The level of serum PGI and PGII was quantified by ELISA (Biohit Inc., Helsinki, Finland) and the ratio of PGI:PGII was calculated. Serological evidence of atrophic gastritis was defined as a serum PGI level of < 30 μg/L or PGI:PGII ratio of < 3.0, as recommended by the manufacturer. Participants were also classified according to H. pylori IgG sero-positivity and serological evidence of atrophic gastritis as (1) H. pylori negative, no atrophic gastritis; (2) H. pylori positive, no atrophic gastritis; (3) H. pylori positive plus atrophic gastritis; or (4) H. pylori negative plus atrophic gastritis. Since atrophic gastritis is caused mainly by H. pylori infection and severe gastric atrophy results in loss of H. pylori infection [43], persons who tested negative to H. pylori but had atrophic gastritis were considered as having past H. pylori infection. All serological assays were performed in one laboratory at Tel University by an experienced technician who was masked to the LTL results and information on the other independent variables.

The measurement of LTL was performed using southern blot analysis of the terminal restriction fragment length at the laboratory of Professor Abraham Aviv, the Center of Human Development and Aging, Rutgers, The State University of New Jersey, New Jersey Medical School, Newark, USA [15, 49]. LTL (kb) was analyzed as a continuous variable expressed in kilobase pair.

Statistical analysis

The study sample (overall and by sex) was described using means (and standard deviations (SDs)) for continuous variables, and frequency and percentages for categorical variables. Differences in mean LTL (kb) were examined using the Student’s t test for dichotomous variables (i.e., sex, religiosity, marital status, physical activity, obesity, smoking) and one-way analysis of variance (ANOVA) for categorical variables with more than two categories (i.e., age, education, number of siblings, and H. pylori sero-status/atrophic gastritis). The Bonferroni post hoc test was used for pairwise comparisons to adjust for multiple comparisons. The variable LTL followed approximately a normal distribution. The assumptions of equal variance in Student’s t test and homogeneity of variance in ANOVA were examined and met. These analyses were performed in stratification by sex, given the documented difference between men and women in LTL [8]. Interactions between sex and the independent variables were assessed as an initial step before running a pooled multivariable model.

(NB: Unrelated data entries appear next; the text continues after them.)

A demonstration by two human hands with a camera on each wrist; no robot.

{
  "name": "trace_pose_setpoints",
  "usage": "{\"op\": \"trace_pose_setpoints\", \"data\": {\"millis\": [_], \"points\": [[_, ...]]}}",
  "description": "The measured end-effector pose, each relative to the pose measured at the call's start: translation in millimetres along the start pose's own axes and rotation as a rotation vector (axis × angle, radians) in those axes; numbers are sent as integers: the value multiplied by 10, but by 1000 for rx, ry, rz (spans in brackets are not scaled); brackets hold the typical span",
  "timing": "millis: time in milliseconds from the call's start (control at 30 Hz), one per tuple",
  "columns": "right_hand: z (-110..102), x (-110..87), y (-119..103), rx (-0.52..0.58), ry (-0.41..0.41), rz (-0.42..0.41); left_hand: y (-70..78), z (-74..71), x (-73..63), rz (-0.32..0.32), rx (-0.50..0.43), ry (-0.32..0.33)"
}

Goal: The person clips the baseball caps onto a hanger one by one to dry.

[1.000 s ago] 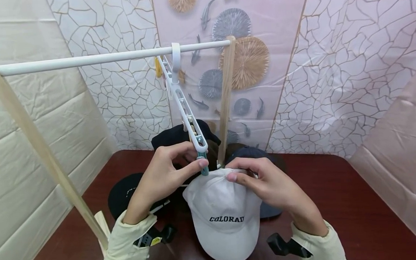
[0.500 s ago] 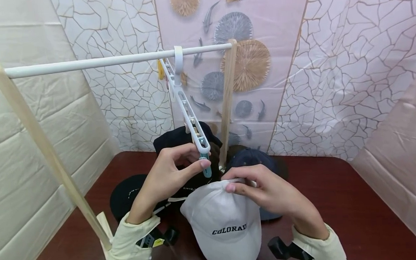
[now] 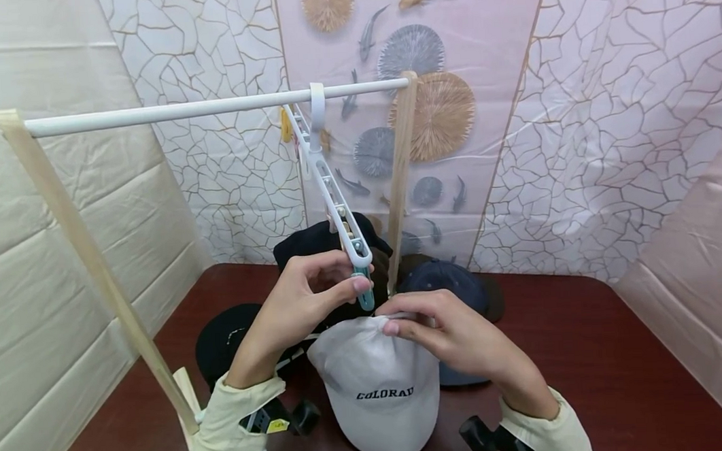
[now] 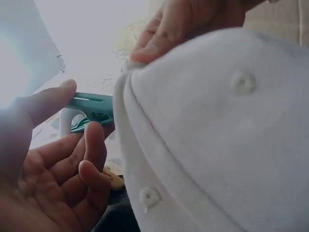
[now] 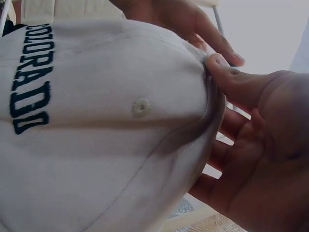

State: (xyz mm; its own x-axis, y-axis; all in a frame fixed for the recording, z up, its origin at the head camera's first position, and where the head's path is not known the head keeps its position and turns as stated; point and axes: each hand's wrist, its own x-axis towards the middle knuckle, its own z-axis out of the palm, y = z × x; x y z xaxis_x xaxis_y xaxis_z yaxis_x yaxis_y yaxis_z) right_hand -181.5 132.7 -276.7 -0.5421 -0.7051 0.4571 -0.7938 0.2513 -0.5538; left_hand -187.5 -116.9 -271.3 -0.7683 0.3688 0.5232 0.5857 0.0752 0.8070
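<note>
A white baseball cap [image 3: 375, 371] with dark COLORADO lettering hangs from my right hand [image 3: 458, 326], brim downward. In the right wrist view, my right thumb and fingers pinch the folded crown of the cap [image 5: 111, 87]. My left hand [image 3: 298, 310] pinches a teal clothespin [image 3: 364, 290] between thumb and fingers. That clothespin sits at the near end of a white clip hanger [image 3: 331, 186], just above the cap's top. From the left wrist, the clothespin [image 4: 91, 104] overlaps the cap's edge.
The hanger hooks over a white rod [image 3: 208, 107] on wooden posts [image 3: 403, 162]. A black cap [image 3: 226, 338] lies at left on the dark red table [image 3: 589, 370]. Behind are a navy cap [image 3: 450, 282] and another black cap [image 3: 319, 241].
The white cap has come down from close beside the clothespin and shifted slightly left under it. My left hand keeps its pinch on the clothespin. The head view has shifted a little.
</note>
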Motion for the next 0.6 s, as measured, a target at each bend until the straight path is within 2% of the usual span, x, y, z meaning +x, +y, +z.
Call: {"op": "trace_pose_setpoints", "data": {"millis": [200,600], "points": [[6,1,-5,-15,49,54,4,-13,4,5,-40,-12],[34,16,-14,-31,73,34,-16,-37,-6,20,-107,-16]]}}
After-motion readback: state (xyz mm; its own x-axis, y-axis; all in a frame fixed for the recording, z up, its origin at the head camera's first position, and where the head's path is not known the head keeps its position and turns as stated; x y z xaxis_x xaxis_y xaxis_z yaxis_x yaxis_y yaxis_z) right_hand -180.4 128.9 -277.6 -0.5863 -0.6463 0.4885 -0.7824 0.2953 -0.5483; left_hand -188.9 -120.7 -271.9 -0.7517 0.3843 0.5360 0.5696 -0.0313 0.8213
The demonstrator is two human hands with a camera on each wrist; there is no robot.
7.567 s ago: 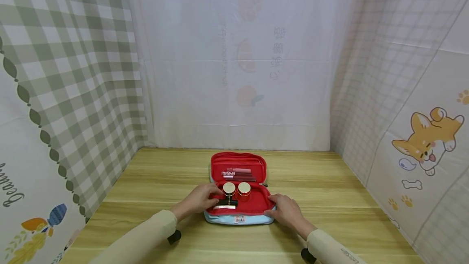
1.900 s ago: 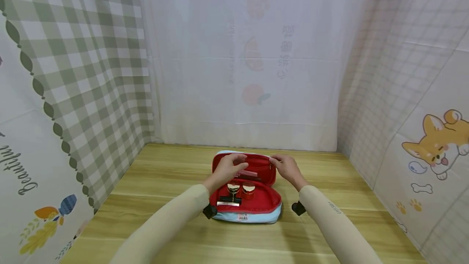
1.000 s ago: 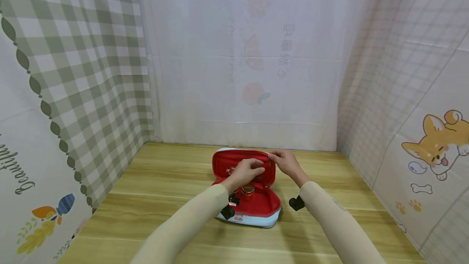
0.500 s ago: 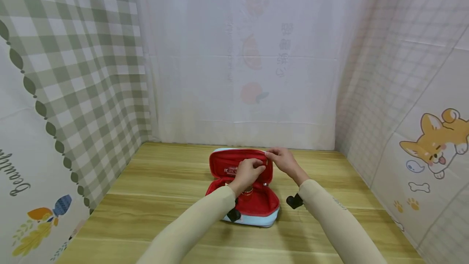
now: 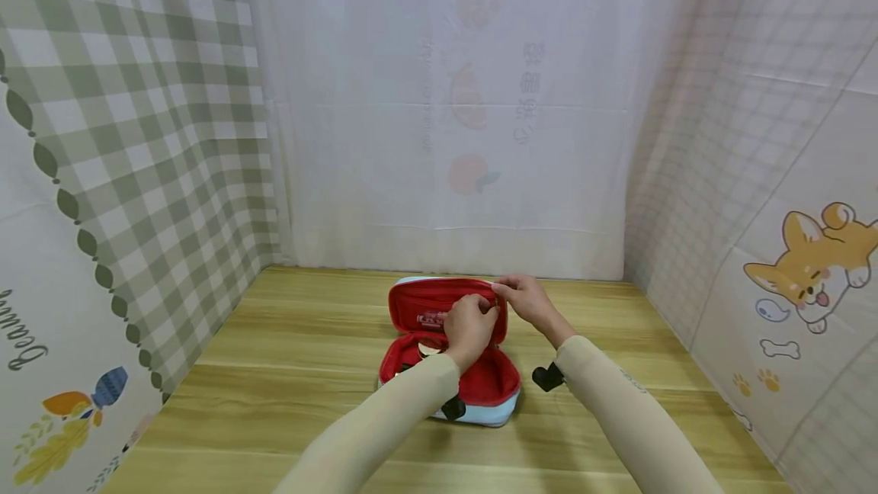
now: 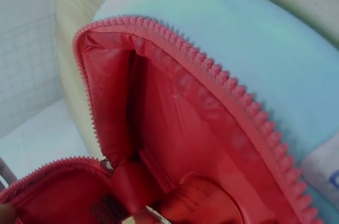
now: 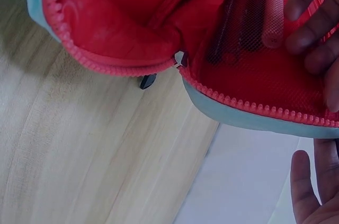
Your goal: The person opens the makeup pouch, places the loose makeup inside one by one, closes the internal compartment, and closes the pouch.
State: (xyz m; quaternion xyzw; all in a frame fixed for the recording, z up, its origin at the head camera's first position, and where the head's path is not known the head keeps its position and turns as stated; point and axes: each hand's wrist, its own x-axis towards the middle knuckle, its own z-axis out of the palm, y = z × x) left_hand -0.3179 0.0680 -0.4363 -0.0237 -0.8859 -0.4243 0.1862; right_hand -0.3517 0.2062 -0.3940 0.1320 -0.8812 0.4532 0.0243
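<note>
A light-blue makeup bag [image 5: 495, 412] with a red lining lies open, its lid [image 5: 411, 300] tilted up at the back. With thumb and fingers, my right hand [image 5: 531, 302] grips the lid's upper right edge. My left hand [image 5: 470, 330] reaches across the bag, fingers curled, and pinches the small zipper pull [image 5: 496, 301] at the right end of the lid's inner pocket; its fingertips partly hide the pull. Slim makeup tubes [image 7: 272, 17] show behind the pocket's mesh [image 7: 259, 83]. A gold-lidded jar [image 5: 430, 347] sits in the base, partly behind my left hand.
The bag stands on a wood-grain table [image 5: 309, 341]. A white curtain [image 5: 357, 174] hangs behind the table, with a green checked cloth [image 5: 171, 113] on the left and a dog-print cloth [image 5: 816, 273] on the right. Black wrist mounts [image 5: 547, 378] sit under both wrists.
My left hand has moved from the base to the lid, then right to the pocket's zipper end, where its fingers have drawn together. My right hand has gone from the base's side to the lid edge.
</note>
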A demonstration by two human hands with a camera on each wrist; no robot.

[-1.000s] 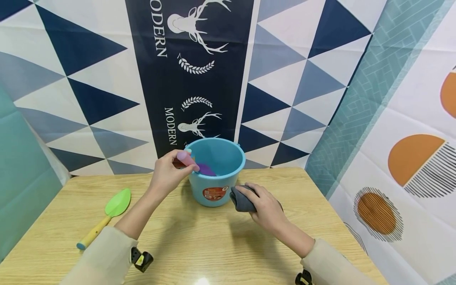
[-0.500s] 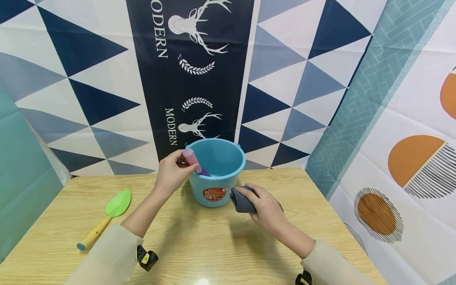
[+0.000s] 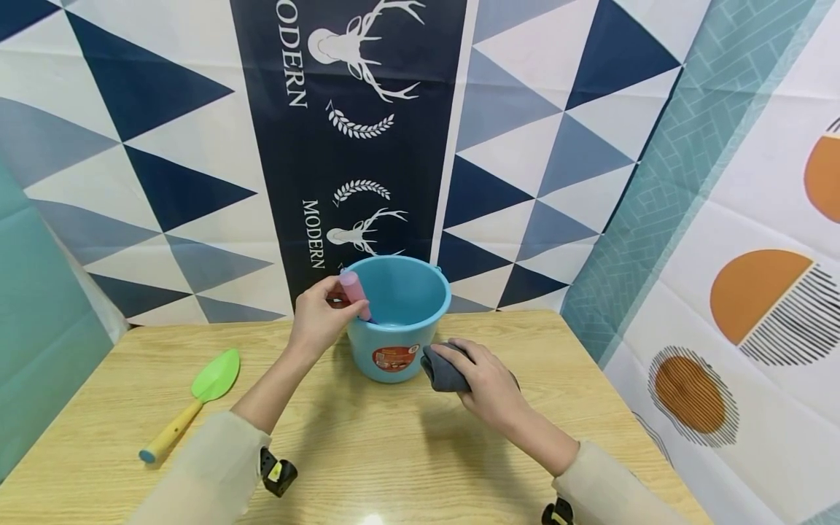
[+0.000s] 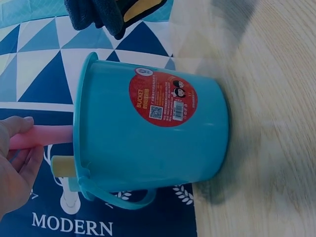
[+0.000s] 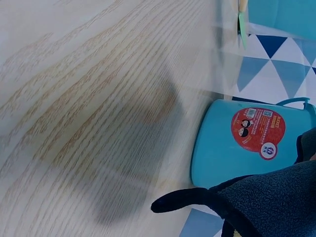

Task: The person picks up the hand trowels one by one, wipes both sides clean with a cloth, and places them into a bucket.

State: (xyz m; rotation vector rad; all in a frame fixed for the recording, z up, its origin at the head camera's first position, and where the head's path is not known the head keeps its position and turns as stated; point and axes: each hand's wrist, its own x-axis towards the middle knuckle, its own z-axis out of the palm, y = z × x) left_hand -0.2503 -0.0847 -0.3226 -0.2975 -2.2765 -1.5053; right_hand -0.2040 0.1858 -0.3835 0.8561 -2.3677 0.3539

Multiple linear regression models were fitted to assess the associations between H. pylori sero-status/atrophic gastritis and LTL while adjusting for demographic and lifestyle factors. H. pylori sero-status/atrophic gastritis was enforced into the model as the main independent variable of interest. Other independent variables were selected to be included in the model based on prior knowledge; if the independent variables were associated with LTL (age, sex [5, 7, 8], religiosity [46], education as a measure of SES [23], smoking [24, 25], obesity [25], and physical activity [27, 28]), or with H. pylori infection (education and number of siblings [58]). Categorical variables were included in the model as dummy variables. Covariates were excluded from the analysis if they were associated with LTL in the model with p > 0.2, and if they yielded a change of less than 10% in the point estimate [59] of the association between H. pylori sero-status/atrophic gastritis and LTL (suggesting that they were not confounders), or in the adjusted R2. This resulted in two multivariable models, for each of them we reported the p value, F statistics, and adjusted R2. Interactions between H. pylori sero-status/atrophic gastritis and the other independent variables were assessed in the models. For each independent variable, we reported the beta (slope) coefficient (and 95% CI) that were obtained from these models. The assumptions of the linear regressions were assessed and met in all models. Collinearity between the independent variables was assessed using VIF. Statistical significance was set at p < 0.05. Data were analyzed using IBM SPSS version 25 (Armonk, NY, USA).